What you should do
Output the listing in full. Every line stays exactly as it is.

BEGIN Data excerpt

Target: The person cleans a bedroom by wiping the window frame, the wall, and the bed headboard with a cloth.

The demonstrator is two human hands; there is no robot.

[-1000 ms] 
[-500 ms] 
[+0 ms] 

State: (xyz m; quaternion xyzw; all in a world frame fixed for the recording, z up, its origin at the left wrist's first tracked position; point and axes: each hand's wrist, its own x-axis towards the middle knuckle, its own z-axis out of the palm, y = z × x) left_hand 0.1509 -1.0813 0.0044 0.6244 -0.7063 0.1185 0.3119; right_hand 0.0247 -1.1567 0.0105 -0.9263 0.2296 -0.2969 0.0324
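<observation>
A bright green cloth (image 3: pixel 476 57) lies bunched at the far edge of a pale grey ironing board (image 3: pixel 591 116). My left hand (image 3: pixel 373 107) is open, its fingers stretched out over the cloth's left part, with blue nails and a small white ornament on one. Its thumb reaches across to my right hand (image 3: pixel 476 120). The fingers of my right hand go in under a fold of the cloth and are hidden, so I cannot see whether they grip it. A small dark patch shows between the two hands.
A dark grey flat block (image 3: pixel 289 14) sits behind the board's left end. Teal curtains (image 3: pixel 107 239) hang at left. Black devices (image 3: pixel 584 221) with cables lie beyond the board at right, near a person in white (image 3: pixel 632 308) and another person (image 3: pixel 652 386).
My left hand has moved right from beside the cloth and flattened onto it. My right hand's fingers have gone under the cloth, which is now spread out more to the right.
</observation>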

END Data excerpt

Answer to the exercise
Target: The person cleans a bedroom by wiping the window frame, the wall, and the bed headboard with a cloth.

The demonstrator is two human hands; there is no robot.

[-1000 ms] 
[-500 ms] 
[+0 ms] 

State: (xyz m; quaternion xyzw; all in a world frame fixed for the recording, z up, its origin at the left wrist's first tracked position; point and axes: each hand's wrist, its own x-axis towards the middle knuckle, its own z-axis out of the palm, y = z × x) left_hand 0.1509 -1.0813 0.0044 0.6244 -0.7063 0.1185 0.3119; right_hand 0.0247 -1.1567 0.0105 -0.9263 0.2296 -0.2969 0.0324
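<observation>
A bright green cloth (image 3: pixel 476 57) lies bunched at the far edge of a pale grey ironing board (image 3: pixel 591 116). My left hand (image 3: pixel 373 107) is open, its fingers stretched out over the cloth's left part, with blue nails and a small white ornament on one. Its thumb reaches across to my right hand (image 3: pixel 476 120). The fingers of my right hand go in under a fold of the cloth and are hidden, so I cannot see whether they grip it. A small dark patch shows between the two hands.
A dark grey flat block (image 3: pixel 289 14) sits behind the board's left end. Teal curtains (image 3: pixel 107 239) hang at left. Black devices (image 3: pixel 584 221) with cables lie beyond the board at right, near a person in white (image 3: pixel 632 308) and another person (image 3: pixel 652 386).
My left hand has moved right from beside the cloth and flattened onto it. My right hand's fingers have gone under the cloth, which is now spread out more to the right.
</observation>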

No further output is required for this exercise.